Herne ist der Geburtsort der ehemaligen deutschen Pornodarstellerin Leonie Saint, dort geboren am 23. April 1986. Leonie Saint kam zufällig zum Pornofilm. Ein ehemaliger Freund, von Beruf Pornoproduzent, führte sie in die Erotikindustrie ein und ebnete ihr den Weg zur Karriere. 2005 wurde schließlich der deutsche Regisseur und Produzent Harry S. Morgan auf Leonie Saint aufmerksam, der in seine Filme oftmals extreme Sexpraktiken, wie Fisting und Urinationszenen, aber auch Doppelpenetrationen einbringt. Er verpflichtete Leonie Saint für zwei seiner Produktionen. Ab 2006 stand Leonie Saint als Pornodarstellerin bei der Produktionsgesellschaft Videorama unter Vertrag. Dort trat sie in ihrer eigenen Pornoserie Leonie auf. In diesem Rahmen entstanden Filme, wie Leonie – Bett-Geflüster, Leonie – Lippen-Bekenntnisse eines Teenagers, Leonie – Mein Jungfernflug, Leonie – Jetzt komm’ ich, Leonie – Sperma auf der Zunge, Leonie – Kaliber 39, Leonie – Die Kolben-Fresserinnen, Leonie – Faust & Sekt und Leonie – Late-Night-Leonie, wie auch Leonie – Das Beste von Leonie, sowie weitere.
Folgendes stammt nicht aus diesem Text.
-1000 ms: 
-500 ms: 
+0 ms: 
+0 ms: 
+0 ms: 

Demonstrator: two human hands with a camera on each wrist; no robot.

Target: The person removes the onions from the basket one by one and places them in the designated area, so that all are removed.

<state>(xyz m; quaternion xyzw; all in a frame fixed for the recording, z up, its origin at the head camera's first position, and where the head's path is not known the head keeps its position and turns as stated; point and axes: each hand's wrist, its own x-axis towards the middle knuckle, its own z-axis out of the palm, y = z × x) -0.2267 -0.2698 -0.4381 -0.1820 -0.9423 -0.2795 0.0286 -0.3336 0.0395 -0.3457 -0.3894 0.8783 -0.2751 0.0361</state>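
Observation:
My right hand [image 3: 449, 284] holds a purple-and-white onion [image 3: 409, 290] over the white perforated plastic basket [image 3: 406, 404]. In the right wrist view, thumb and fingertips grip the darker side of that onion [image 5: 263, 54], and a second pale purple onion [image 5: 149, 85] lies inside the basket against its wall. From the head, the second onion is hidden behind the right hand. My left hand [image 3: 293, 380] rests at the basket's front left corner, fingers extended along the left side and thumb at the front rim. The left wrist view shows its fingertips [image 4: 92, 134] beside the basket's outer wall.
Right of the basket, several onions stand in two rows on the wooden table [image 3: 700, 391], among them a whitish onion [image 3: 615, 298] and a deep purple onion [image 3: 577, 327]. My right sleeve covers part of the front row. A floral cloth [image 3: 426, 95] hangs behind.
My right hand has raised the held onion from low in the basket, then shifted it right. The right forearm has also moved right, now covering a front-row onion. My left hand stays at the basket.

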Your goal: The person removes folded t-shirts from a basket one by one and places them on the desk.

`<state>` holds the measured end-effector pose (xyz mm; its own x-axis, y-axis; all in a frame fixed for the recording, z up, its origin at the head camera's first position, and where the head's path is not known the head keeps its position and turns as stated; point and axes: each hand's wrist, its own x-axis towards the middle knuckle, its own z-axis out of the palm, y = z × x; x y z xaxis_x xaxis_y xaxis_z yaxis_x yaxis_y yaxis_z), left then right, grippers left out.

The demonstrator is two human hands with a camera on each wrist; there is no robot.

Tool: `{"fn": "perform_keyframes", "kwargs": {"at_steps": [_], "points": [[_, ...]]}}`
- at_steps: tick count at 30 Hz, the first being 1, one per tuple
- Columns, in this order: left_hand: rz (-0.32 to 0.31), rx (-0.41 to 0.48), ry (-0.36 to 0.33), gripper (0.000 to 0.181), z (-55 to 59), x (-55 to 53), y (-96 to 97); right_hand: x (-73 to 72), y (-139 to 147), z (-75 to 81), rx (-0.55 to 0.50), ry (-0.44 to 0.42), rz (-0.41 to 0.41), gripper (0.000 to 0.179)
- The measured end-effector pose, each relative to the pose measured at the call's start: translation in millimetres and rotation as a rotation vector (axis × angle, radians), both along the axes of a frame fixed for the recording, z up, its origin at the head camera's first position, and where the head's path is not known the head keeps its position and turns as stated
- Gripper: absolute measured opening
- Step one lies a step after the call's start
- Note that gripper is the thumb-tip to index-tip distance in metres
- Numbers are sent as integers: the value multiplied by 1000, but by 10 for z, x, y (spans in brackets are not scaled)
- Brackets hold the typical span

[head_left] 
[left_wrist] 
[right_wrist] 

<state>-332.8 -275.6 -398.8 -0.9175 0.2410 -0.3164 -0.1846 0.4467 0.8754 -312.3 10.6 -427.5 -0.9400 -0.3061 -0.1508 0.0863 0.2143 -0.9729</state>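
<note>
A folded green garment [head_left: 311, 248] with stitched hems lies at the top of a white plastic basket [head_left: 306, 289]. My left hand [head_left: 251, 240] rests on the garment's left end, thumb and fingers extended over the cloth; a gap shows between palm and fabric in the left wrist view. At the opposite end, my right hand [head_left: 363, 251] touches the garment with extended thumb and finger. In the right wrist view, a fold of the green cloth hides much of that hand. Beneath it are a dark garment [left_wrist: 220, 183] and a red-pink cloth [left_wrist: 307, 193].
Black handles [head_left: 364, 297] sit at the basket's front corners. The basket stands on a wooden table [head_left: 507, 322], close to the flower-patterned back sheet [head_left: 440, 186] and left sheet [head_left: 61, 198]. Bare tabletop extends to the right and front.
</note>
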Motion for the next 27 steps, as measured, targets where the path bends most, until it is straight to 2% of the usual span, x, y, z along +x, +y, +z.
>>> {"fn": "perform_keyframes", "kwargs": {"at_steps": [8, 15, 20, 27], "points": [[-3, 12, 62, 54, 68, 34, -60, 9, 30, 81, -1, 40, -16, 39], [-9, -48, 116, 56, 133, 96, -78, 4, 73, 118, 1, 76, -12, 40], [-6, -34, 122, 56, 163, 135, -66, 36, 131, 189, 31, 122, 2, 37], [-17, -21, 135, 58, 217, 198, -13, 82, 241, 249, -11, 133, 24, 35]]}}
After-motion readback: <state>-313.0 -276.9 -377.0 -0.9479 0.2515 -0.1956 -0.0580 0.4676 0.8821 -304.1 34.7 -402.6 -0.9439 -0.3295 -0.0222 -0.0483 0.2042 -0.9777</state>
Aber auch die Pornostreifen zuvor waren „nicht von schlechten Eltern“, wie zum Beispiel Freetour Amateure 37 oder Inflagranti Highlights – Best of Sex im Freien und Verbotene Triebe. Des Weiteren war sie auch noch in Loulou’s steile Bumskarriere schweizer Art aktiv, aber auch Harry S. Morgan – Private Camera 1 und Harry On Tour 3. Allein 2005 drehte Leonie Saint mehrere Streifen, darunter No Cut 55 und Jana Bach: Von Null auf 100! und Die Straßenficker – Sommer-Sause!, wie auch Die Straßenficker – Gut Drauf, tief drin! und Teeny Bootcamp, Fuck-Club – Die Schwanzmelkerinnen, Fickfleisch – Saftige Fotzen am Spieß und Maximum Perversum – Tropfnass, sowie Harry S. Morgan – Damen-Klo.